Bestes Team unserer Nachbarländer war Hendryk Blaszke / Tomasz Kledzik aus Polen auf Rang 14. Der Präsident der internationalen Flying Dutchman-Klasse, Dr. Alberto Barenghi auf ITA-7 (Dervio / Italien) belegte mit Vorschoter Michael Carp den beachtlichen Rang 16.
Sein deutscher Kollege Bernd Schreiber / Carsten Jacob lag am Ende auf Platz 41. Aber er hatte nicht bei allen Wettfahrten eine Wertung zustande gebracht.
Das war’s nun am Alpsee. Natürlich gab’s noch zahllose Gratulationen für die besten Erfolge und auch der für die Zuschauer und Akteure beliebten Wasserwurf der Sieger – sogar ziemlich synchron – blieb nicht aus.

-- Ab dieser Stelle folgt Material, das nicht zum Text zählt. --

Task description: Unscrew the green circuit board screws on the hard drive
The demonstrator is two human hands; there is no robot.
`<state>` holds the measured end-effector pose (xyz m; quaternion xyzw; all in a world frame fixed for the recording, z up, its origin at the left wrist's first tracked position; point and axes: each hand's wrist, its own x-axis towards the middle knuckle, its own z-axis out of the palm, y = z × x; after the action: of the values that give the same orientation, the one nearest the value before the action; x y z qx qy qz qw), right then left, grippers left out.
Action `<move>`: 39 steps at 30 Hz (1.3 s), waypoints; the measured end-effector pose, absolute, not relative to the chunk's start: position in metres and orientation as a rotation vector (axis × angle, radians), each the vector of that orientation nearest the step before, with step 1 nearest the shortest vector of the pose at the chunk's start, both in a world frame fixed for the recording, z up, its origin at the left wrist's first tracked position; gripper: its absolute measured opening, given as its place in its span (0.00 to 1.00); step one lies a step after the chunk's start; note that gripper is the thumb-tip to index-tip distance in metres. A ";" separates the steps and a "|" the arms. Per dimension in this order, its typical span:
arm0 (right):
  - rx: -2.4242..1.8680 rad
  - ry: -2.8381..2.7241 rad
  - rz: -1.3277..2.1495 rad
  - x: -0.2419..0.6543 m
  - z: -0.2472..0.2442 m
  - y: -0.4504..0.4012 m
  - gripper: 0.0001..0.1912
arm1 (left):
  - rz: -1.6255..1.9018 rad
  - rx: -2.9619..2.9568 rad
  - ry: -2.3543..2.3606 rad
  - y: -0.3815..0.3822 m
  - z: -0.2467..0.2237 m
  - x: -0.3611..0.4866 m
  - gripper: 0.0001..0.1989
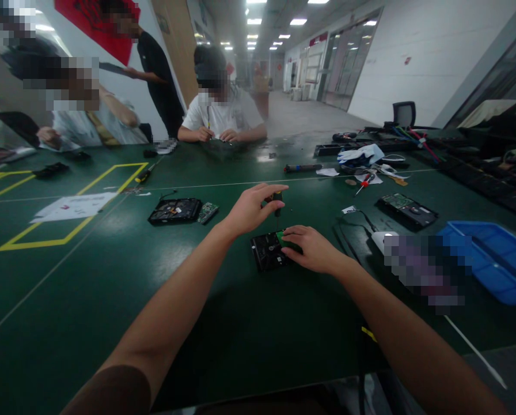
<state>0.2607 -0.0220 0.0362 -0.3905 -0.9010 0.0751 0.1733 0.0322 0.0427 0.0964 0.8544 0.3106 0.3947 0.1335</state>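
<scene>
A black hard drive lies on the green table in front of me, with part of a green circuit board showing at its upper right. My left hand is closed around the dark handle of a screwdriver, above the drive's far edge. The screwdriver stands upright; its thin shaft points down at the drive, and whether the tip touches is too small to tell. Against the drive's right side, my right hand holds it, fingers over the green board and thumb nearer me. Its fingers cover part of the drive.
To the left lie another hard drive and a loose circuit board. On the right are a third drive, a blue tray and a cable. A red-tipped screwdriver lies farther back. Co-workers sit across the table.
</scene>
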 end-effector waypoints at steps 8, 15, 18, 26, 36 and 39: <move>-1.112 -2.565 0.202 0.260 0.037 -0.023 0.18 | 1.093 2.415 0.788 0.042 0.098 0.031 0.22; -1.118 -2.557 0.208 0.261 0.036 -0.023 0.18 | 1.197 2.461 0.939 0.038 0.099 0.037 0.17; -1.115 -2.551 0.203 0.261 0.035 -0.022 0.17 | 1.138 2.447 0.860 0.040 0.098 0.034 0.19; -1.119 -2.566 0.191 0.261 0.036 -0.023 0.18 | 1.167 2.446 0.867 0.041 0.096 0.036 0.18; -1.095 -2.573 0.200 0.262 0.037 -0.023 0.18 | 1.153 2.441 0.852 0.040 0.096 0.037 0.16; -1.101 -2.570 0.190 0.262 0.036 -0.023 0.18 | 1.057 2.337 0.756 0.043 0.095 0.035 0.23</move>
<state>0.2619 -0.0227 0.0364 -0.3872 -0.9040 0.0667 0.1689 0.0346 0.0427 0.0950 0.8502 0.2751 0.3845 0.2317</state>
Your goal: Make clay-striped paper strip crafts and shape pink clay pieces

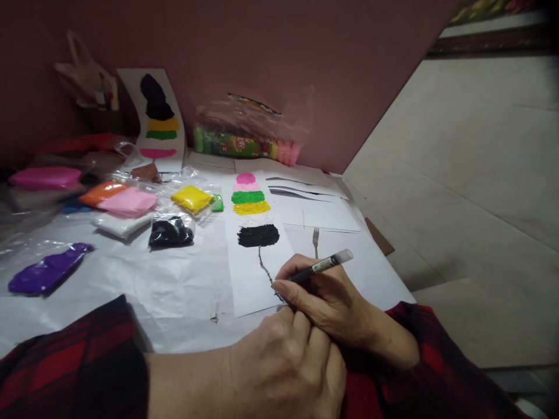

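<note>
A pen (321,266) with a clear end is gripped in my right hand (336,299), its tip hidden by the fingers over the lower part of a white paper strip (248,279). On that strip sit stacked bands of clay in pink, green, yellow, white and black. From the black clay band (258,235) a dark, bumpy line (264,266) runs down to my fingers. My left hand (283,355) is closed at the strip's bottom edge, against my right hand; what its fingers hold, if anything, is hidden.
Bags of coloured clay, among them yellow (191,199), black (171,231) and purple (49,270), lie on the left. A fork (315,241) and a toothpick (304,219) rest right of the strip. Behind stand a painted-looking card (162,137) and a pack of clay tubes (244,144).
</note>
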`<action>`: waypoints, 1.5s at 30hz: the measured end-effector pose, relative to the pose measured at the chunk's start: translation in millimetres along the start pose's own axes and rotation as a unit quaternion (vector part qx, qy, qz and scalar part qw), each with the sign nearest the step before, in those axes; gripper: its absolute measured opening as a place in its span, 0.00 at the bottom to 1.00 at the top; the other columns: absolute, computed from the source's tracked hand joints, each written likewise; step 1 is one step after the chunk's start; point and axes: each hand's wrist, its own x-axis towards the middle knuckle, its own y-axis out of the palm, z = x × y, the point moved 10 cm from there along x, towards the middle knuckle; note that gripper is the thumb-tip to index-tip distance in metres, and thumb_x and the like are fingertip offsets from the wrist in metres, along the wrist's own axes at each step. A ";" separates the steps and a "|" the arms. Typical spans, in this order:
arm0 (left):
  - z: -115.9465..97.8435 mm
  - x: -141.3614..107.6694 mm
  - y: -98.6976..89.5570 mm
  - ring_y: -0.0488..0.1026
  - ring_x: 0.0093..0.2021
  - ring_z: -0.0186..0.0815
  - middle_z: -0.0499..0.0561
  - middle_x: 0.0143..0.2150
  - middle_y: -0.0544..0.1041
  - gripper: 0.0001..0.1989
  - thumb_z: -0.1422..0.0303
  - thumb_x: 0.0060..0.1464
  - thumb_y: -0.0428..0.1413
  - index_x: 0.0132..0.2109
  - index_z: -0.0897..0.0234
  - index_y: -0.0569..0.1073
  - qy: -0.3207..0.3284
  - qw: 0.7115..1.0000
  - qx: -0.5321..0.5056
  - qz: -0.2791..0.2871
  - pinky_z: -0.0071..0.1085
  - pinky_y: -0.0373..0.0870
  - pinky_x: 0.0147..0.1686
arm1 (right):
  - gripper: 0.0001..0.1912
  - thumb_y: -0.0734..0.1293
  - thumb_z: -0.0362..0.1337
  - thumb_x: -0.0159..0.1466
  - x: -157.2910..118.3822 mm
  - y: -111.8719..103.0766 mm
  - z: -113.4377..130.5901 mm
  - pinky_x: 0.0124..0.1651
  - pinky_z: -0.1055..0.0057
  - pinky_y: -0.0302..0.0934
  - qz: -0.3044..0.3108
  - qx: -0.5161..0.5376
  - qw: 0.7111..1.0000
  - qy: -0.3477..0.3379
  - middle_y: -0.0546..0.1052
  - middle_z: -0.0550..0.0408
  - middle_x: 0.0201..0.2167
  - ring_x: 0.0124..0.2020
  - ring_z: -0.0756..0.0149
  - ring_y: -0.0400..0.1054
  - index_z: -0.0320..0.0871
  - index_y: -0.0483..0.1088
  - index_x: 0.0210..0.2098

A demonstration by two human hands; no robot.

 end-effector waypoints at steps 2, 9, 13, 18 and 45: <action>-0.3 0.1 1.0 0.70 0.23 0.39 0.53 0.23 0.72 0.10 0.79 0.54 0.45 0.30 0.68 0.70 0.002 1.000 -0.004 0.006 0.35 0.70 0.23 | 0.08 0.64 0.35 0.65 0.1 -0.1 0.5 0.30 0.72 0.59 0.001 -0.004 1.000 0.000 0.72 0.57 0.24 0.25 0.71 0.63 0.38 0.72 0.32; -0.6 0.4 -0.3 0.70 0.22 0.39 0.53 0.23 0.72 0.10 0.79 0.54 0.45 0.30 0.67 0.70 0.000 1.000 0.008 0.001 0.35 0.70 0.23 | 0.07 0.64 0.35 0.65 -0.6 -0.1 -0.3 0.30 0.72 0.60 -0.002 -0.005 1.000 -0.001 0.72 0.57 0.25 0.25 0.71 0.63 0.39 0.72 0.32; 0.6 1.3 -0.6 0.69 0.21 0.39 0.52 0.22 0.72 0.10 0.79 0.53 0.46 0.29 0.67 0.69 -0.007 1.000 0.009 -0.002 0.36 0.70 0.22 | 0.07 0.64 0.35 0.65 0.1 0.3 -0.3 0.30 0.72 0.60 0.000 -0.001 1.000 0.001 0.72 0.57 0.25 0.25 0.71 0.63 0.39 0.72 0.32; 0.3 1.8 -0.3 0.70 0.22 0.39 0.52 0.23 0.72 0.10 0.79 0.54 0.46 0.30 0.68 0.70 -0.005 1.000 0.007 -0.002 0.36 0.70 0.22 | 0.07 0.65 0.35 0.64 0.7 -1.0 0.8 0.30 0.72 0.61 -0.001 -0.001 1.000 0.005 0.72 0.57 0.25 0.25 0.71 0.63 0.39 0.72 0.31; -1.3 -0.1 -0.1 0.68 0.22 0.37 0.52 0.23 0.71 0.10 0.79 0.54 0.45 0.30 0.67 0.68 -0.002 1.000 0.012 0.014 0.35 0.69 0.22 | 0.07 0.65 0.35 0.65 -0.4 -0.5 2.1 0.29 0.72 0.61 0.000 -0.012 1.000 -0.004 0.73 0.57 0.25 0.25 0.70 0.64 0.40 0.72 0.32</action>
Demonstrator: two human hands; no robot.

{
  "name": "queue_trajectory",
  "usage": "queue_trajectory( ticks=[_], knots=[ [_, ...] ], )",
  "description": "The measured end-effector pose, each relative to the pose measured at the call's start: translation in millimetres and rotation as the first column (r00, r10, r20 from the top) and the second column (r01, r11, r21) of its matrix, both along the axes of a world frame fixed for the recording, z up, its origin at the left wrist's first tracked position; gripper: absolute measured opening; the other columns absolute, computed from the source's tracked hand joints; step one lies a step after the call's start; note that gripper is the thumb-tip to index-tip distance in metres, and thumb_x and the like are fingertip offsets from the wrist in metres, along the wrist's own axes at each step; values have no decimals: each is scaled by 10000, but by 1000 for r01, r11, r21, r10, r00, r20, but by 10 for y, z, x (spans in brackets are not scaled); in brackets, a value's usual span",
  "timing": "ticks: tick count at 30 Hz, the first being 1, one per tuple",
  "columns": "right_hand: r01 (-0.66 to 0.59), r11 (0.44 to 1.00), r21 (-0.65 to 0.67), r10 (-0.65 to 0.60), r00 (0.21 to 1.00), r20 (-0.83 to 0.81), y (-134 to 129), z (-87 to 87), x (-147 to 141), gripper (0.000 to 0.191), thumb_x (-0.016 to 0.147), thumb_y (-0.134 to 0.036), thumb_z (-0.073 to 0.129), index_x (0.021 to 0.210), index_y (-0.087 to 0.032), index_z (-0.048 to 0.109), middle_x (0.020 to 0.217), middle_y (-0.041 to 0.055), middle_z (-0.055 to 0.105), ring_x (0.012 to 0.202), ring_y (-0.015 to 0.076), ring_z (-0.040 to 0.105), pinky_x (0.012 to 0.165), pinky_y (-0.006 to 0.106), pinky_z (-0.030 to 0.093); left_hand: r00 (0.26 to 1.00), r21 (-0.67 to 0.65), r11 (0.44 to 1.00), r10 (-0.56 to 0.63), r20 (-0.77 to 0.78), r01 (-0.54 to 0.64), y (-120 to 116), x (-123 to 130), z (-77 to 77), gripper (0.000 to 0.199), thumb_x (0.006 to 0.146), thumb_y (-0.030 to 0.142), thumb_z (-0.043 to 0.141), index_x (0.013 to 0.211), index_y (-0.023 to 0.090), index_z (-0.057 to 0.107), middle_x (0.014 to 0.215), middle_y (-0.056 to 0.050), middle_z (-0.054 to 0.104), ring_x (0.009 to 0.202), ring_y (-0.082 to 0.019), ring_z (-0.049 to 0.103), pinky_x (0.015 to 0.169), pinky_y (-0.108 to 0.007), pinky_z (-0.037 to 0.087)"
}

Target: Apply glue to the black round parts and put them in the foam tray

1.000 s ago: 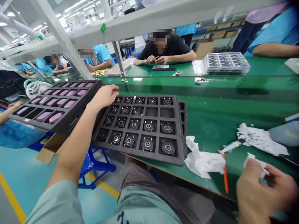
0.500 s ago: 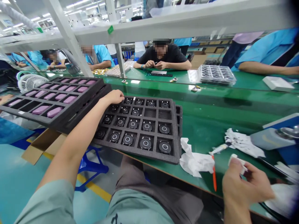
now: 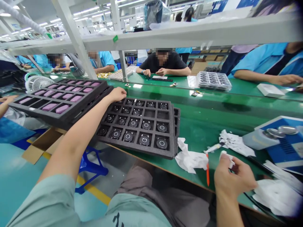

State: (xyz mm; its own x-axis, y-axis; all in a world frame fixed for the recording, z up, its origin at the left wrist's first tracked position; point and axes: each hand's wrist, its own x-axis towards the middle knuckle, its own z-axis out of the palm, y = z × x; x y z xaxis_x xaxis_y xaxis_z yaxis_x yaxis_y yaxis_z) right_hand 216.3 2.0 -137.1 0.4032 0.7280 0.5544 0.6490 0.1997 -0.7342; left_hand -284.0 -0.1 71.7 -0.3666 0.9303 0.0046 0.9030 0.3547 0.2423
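The right hand [image 3: 233, 176] pinches a small white piece [image 3: 226, 157] above the green bench [image 3: 208, 126], near crumpled tissue [image 3: 190, 160]. The open left hand [image 3: 116, 94] rests on the edge of a foam tray [image 3: 71, 119] of pink parts, just beside a second tray [image 3: 139, 150] of round black modules.

- a short sleeve [image 3: 44, 201] of soft, pale mint-green cloth, wide at the opening, covers the upper left arm
- a shirt [image 3: 134, 212] of the same pale mint green covers the chest, its cloth plain and slightly creased
- a dark printed mark [image 3: 117, 219] sits low on the shirt front, made of thin strokes like lettering, too cut off to read
- trousers [image 3: 163, 201] of matt grey-brown cloth cover the legs, with soft folds across the lap
- the left forearm [image 3: 78, 142] and left hand [image 3: 117, 94] are bare
- the right forearm [image 3: 227, 211] and right hand [image 3: 233, 178] are bare too, and so are the fingers [image 3: 246, 176]
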Motion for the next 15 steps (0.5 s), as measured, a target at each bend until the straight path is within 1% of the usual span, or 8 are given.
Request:
queue_trajectory(
  ticks=[3,5,6,7,9,12,15],
  knots=[
    [13,1000,-2,-13,1000,0,1,-14,2,367,786,-546,605,806,-194,704,639,35,566,585,212,505,591,382,418,996,26,996,-81,-24,82,210,296,126,370,974,373,641,1283,169,634,1316,-118,648,1130,-257,661,948,-476,577],
    [26,1000,-9,-26,1000,-13,5,-14,-3,355,777,-547,614,801,-204,700,632,34,562,582,219,507,587,385,417,989,23,989,-147,-29,148,363,537,217,322,950,354,666,1197,149,690,1252,-110,704,1121,-252,675,970,-463,554],
    [31,999,-13,-31,999,-20,7,-13,-6,347,771,-545,620,796,-208,696,629,33,560,580,220,507,584,384,415,984,19,984,-176,-33,177,426,654,259,276,921,321,679,1131,154,743,1196,-102,750,1104,-255,686,981,-407,531],
    [42,999,-14,-42,999,-27,10,-10,-9,342,767,-542,623,790,-208,693,625,33,557,575,220,502,580,383,412,977,4,978,-208,-35,208,472,761,295,253,882,306,697,1070,158,781,1126,-90,783,1069,-260,701,968,-374,520],
    [60,998,-14,-60,998,-35,15,-9,-12,338,768,-530,626,794,-200,696,625,38,563,574,219,500,580,381,412,964,-37,965,-262,-42,260,508,922,338,224,803,286,723,965,169,824,1017,-82,814,998,-269,722,921,-345,513],
    [69,997,-25,-70,997,-31,15,-20,-7,344,787,-522,627,837,-192,711,659,58,602,596,224,517,600,384,428,949,-107,949,-306,-71,298,434,998,310,179,745,287,735,854,187,838,973,-98,820,958,-279,731,895,-348,508],
    [57,998,-33,-58,998,-31,7,-37,-1,348,797,-517,634,872,-188,718,691,69,625,615,226,532,614,386,441,947,-198,940,-302,-111,277,297,916,203,163,749,323,734,759,187,825,890,-129,812,921,-299,739,891,-378,511]
  ],
)
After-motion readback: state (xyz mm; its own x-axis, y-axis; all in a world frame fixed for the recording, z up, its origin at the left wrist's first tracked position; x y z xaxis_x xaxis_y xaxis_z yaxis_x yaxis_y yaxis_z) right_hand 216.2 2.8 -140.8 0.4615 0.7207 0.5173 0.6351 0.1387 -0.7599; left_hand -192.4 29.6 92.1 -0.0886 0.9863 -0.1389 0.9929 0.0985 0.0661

Was trotz des anhaltend herrlichen Wetters, aber wegen des zunächst mageren Windes zunehmend trostlos ausgesehen hatte, fand noch ein seglerisch sehr anspruchsvolles, für das Publikum erlebnsireiches und unübertroffen spannendes Ende.

Der Veranstalter würde sich freuen, wenn auch die zum ersten Mal am Alpsse aufgetretenen Segler künftig zur berühmten Kuhschellen- und / oder Sieben Schwaben Regatta kommen. Dann gib es bestimmt auch den unter Seglern sehr beliebten berühmten Alpsee-Westwind.
Die drei Erstplatzierten Mannschaften der Int. Deutschen Meisterschaft 2004 der int. Flying Dutchman-Klasse: (v. li.) Auf Rang zwei Jörg Witte ( Tourensegler Grunau) / Stefan Mädicke ( Schweriner Segelclub), die Sieger und neuen IDM-Titelträger Jürgen Gross / Philipp Schay (beide Segelclub Otterstadt) und die Drittplatzierten Andreas Kunze (Segelclub Staffelsee) / Josef Seebauer (Neunburger Yachtclub-Eisendorf).